Hey this is an update from last month on the state of fibers in nodejs. I've made a lot of improvements to fibers, fixed a lot of bugs, and wanted to send out an update. I'll try to address a lot of questions and misconceptions people have about fibers here.
= = "What are fibers?" = =
Fibers, similar to coroutines and "green threads", are a way to write to asynchronous code in a synchronous way. Essentially they are threads, but without the scheduler. That means the operating system isn't cutting off your threads and starting them again whenever it feels like. The job of swapping to another fiber is up to the client. And at no point will more than 1 fiber be running; you don't get to run multiple fibers at once.
= = "How does that help me write asynchronous code?" = =
Consider a simple program which copies one file to another. Ignoring for a moment that stream.pipe() exists, you're going to have to write at least two callbacks within each other. You also have to check for errors manually which is no fun. That's where fibers come in.
Check out this gist:
Note the difference between copyFileWithoutFiber() and copyFileWithFiber(). Without fibers you must check for errors in your callback to ensure you're not doing anything stupid. Then you have to nest another callback which also checks for errors. If your workflow gets even marginally complicated your code will quickly turn into a deeply-nested mess.
But with fibers you can just use a simple try/catch block to catch errors. No callbacks are needed, you just yield execution back to the original code. When the file is read, your fiber will pick back up where it left off. Notice the code looks synchronous, but to the client copyFileWithoutFiber() and copyFileWithFiber() are /indistinguishable/. Both functions will return immediately and call the callback when their job is done. But with fibers you can isolate your callback code succinctly and then just worry about your workflow.

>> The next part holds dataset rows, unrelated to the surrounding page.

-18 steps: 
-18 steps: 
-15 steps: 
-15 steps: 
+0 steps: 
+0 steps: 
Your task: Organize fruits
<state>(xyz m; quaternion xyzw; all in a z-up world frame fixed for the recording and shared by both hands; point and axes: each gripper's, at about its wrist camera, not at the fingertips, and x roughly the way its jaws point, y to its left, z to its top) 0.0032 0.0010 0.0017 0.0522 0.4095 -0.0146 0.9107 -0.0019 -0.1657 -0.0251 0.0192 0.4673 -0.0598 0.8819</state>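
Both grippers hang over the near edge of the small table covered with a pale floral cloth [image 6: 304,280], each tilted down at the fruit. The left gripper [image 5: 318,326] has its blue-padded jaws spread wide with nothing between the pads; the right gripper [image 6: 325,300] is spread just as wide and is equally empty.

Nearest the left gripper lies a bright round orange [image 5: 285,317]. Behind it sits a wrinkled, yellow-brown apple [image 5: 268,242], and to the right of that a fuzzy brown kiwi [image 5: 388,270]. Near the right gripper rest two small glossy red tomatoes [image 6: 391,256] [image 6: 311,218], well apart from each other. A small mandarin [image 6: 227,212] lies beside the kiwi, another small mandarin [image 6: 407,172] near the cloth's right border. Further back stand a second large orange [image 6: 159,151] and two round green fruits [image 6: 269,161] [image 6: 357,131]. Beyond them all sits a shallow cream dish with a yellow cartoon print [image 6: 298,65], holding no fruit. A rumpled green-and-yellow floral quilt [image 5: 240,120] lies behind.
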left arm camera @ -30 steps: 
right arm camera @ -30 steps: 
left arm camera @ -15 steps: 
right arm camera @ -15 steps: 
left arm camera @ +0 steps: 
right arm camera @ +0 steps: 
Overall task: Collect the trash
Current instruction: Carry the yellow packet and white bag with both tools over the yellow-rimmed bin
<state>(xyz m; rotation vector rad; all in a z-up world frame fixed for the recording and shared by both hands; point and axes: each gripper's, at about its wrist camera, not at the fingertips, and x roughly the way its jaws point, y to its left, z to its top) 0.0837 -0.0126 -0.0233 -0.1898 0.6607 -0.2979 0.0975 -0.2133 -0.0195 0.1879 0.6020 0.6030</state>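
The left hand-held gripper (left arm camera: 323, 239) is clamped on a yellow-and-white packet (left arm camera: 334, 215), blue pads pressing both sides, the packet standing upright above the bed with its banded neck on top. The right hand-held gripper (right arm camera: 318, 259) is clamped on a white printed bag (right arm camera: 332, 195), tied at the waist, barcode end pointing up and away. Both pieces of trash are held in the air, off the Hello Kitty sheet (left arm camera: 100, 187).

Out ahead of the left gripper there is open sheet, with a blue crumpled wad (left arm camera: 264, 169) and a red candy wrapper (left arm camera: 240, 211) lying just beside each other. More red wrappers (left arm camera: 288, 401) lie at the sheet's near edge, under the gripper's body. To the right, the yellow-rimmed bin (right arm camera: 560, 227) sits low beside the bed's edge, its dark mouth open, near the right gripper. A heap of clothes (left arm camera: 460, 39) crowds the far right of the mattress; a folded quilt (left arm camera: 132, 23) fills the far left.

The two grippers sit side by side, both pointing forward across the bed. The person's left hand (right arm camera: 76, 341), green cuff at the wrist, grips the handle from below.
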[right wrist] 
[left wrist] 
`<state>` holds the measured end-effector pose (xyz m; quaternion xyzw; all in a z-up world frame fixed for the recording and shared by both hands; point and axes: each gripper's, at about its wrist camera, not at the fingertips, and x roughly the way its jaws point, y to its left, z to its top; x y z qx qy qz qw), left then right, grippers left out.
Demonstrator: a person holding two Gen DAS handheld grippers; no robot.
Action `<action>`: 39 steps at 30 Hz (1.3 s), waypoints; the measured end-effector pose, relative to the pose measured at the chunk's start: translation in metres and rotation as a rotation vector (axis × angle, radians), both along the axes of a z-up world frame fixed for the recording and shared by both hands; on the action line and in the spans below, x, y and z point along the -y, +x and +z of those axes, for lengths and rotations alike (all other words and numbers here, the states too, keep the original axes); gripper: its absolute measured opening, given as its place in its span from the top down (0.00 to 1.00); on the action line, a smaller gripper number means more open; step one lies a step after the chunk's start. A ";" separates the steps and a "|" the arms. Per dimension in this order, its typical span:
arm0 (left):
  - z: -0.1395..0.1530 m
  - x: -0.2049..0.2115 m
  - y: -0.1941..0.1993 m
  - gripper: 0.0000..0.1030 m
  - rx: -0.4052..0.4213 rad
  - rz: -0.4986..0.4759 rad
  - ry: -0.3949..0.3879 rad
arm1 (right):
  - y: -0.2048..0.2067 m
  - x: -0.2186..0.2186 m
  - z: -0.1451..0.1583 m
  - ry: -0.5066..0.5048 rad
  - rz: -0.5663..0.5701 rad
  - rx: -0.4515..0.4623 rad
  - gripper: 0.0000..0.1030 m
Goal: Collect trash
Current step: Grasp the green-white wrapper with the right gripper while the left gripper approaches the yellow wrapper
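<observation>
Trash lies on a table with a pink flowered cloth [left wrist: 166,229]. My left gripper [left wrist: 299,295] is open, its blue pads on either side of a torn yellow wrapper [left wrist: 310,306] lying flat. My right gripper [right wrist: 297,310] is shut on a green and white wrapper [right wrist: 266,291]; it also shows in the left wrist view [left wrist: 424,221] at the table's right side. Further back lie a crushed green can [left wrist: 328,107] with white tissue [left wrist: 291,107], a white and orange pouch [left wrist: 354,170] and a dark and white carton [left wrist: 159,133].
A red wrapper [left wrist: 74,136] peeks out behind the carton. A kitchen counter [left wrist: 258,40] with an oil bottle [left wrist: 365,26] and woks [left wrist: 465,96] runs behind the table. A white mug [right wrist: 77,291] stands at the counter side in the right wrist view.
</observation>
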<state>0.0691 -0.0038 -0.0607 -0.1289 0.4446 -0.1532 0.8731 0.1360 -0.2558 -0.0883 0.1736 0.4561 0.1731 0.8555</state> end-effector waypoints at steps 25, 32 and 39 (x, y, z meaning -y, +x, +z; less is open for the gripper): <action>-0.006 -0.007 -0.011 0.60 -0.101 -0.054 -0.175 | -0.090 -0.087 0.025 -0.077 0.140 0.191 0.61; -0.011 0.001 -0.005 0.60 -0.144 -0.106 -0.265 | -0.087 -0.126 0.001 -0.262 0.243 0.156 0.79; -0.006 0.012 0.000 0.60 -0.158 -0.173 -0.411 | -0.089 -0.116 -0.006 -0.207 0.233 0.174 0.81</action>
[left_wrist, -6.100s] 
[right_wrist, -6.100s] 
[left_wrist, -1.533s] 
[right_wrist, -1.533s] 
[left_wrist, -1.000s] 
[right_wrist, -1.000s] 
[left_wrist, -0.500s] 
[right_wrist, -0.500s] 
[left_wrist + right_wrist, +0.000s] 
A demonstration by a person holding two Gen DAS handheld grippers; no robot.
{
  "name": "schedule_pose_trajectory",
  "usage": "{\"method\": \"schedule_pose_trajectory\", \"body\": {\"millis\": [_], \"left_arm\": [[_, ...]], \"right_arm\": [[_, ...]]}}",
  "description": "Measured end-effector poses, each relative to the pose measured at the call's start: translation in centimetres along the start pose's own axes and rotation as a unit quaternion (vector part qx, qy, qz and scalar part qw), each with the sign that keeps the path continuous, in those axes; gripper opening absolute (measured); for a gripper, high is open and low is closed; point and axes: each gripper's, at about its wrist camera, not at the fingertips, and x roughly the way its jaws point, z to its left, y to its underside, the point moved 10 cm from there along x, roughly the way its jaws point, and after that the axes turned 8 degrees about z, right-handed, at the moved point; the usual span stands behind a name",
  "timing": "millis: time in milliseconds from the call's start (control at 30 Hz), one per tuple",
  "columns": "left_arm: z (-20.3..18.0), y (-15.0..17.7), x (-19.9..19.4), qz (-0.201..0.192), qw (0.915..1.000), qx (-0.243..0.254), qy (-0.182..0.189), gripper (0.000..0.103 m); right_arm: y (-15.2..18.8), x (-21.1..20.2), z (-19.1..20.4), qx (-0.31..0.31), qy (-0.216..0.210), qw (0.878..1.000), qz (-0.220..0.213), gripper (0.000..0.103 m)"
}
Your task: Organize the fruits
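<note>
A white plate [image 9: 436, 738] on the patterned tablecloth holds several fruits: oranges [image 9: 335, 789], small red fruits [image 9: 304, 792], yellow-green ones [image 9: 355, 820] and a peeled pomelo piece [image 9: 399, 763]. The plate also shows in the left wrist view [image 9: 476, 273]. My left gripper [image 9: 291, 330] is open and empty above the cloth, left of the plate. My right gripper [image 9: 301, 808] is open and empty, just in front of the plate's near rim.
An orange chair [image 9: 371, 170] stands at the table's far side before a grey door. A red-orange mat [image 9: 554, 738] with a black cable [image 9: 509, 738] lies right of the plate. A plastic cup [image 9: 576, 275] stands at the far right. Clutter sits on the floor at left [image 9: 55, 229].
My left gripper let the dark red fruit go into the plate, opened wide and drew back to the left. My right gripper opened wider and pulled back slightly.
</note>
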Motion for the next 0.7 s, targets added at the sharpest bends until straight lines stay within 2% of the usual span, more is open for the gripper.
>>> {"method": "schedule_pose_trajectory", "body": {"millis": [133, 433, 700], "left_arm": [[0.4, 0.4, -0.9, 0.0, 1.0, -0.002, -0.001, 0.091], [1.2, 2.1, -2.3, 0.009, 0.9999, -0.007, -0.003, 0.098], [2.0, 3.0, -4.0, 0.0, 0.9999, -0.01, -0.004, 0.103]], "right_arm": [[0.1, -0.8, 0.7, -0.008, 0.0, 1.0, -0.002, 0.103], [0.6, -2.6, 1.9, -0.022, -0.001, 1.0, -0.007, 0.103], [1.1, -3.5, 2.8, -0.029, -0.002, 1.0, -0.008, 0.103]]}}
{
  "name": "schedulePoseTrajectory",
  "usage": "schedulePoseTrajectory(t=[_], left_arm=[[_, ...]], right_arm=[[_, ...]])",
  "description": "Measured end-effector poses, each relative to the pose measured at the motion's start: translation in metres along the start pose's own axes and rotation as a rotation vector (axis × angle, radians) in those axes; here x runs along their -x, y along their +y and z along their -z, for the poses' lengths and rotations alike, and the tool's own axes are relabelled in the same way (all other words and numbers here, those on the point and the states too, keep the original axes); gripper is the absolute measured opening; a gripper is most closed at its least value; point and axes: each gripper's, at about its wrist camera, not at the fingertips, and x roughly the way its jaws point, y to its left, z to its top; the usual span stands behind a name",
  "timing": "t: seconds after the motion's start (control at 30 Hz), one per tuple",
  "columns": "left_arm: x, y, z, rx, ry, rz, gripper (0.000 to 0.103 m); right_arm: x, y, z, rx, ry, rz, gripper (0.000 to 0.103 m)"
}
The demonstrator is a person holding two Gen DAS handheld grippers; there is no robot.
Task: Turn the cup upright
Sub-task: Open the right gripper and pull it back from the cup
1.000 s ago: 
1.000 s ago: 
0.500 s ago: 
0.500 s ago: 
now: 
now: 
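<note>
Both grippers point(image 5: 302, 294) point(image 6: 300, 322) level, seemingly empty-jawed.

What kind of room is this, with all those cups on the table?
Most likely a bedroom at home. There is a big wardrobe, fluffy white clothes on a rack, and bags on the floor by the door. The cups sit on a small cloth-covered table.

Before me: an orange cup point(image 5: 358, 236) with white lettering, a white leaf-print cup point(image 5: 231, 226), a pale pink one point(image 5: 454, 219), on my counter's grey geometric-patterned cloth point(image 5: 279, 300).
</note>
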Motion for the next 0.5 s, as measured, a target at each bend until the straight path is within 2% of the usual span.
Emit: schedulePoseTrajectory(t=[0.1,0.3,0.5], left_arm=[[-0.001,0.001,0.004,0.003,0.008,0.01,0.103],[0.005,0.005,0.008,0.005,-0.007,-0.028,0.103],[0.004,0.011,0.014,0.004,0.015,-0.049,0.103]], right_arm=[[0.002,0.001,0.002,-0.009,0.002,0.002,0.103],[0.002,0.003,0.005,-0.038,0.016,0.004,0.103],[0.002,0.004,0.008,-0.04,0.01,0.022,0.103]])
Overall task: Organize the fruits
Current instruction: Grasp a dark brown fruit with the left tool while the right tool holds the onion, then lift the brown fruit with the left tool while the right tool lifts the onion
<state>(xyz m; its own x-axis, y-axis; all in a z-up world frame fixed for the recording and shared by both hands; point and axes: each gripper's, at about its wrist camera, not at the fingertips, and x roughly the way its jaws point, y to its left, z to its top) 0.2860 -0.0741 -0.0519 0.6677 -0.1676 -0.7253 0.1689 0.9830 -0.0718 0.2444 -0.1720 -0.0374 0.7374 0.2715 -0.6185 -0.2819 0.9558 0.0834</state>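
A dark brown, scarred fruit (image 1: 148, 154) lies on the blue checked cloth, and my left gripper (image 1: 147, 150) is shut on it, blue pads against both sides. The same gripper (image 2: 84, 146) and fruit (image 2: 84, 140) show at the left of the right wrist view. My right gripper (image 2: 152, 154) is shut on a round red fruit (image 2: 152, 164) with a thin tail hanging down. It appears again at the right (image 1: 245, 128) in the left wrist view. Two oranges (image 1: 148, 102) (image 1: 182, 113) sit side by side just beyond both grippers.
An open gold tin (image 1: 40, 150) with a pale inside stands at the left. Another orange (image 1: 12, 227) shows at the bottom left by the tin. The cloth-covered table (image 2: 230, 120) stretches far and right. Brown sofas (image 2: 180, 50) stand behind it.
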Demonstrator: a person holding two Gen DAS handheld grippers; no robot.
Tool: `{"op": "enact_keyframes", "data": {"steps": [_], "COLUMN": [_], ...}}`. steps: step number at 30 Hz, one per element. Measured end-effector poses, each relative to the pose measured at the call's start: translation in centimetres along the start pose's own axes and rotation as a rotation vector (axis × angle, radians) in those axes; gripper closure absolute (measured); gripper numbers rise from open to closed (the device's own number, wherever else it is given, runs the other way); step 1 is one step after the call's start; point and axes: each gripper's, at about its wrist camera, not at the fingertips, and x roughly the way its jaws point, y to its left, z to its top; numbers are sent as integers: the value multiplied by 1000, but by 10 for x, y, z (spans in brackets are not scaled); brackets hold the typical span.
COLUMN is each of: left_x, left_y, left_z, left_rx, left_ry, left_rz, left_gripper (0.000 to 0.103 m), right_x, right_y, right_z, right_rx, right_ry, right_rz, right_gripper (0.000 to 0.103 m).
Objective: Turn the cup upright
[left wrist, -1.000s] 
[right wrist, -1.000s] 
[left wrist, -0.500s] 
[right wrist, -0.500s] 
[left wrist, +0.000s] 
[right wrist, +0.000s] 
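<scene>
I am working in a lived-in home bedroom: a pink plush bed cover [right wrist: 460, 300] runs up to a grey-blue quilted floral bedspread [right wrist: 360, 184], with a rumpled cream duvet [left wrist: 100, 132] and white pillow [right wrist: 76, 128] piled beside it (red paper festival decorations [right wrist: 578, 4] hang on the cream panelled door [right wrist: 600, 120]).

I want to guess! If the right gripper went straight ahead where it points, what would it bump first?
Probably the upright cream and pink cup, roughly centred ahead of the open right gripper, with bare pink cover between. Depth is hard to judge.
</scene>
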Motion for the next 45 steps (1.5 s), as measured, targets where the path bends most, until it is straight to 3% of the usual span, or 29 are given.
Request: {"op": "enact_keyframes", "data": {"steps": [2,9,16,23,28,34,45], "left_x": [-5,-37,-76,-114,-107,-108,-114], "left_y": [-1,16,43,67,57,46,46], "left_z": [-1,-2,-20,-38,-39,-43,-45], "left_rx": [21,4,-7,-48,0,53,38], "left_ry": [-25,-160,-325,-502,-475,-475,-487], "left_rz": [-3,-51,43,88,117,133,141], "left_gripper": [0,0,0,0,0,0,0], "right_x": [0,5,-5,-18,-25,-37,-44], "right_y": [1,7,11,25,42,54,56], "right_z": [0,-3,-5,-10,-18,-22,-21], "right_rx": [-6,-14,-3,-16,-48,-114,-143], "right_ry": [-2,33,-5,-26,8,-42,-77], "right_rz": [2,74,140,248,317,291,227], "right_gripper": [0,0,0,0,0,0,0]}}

= = "How does it work?" = =
When you create a new fiber what happens is that it creates an entirely new execution stack. The first frame on this stack is a function that you pass in. After your fiber has been created you can freely switch into and out of that stack by using run() and yield() respectively. When you switch back into a stack everything is exactly how you left it. You resume in the middle of your function, local variables are in tact, closures are fine, and so on. You can pass data into the fiber with run(), and return data back to the caller with yield() (you could also do this with globals). You can even throw exceptions /into/ the fiber with throwInto().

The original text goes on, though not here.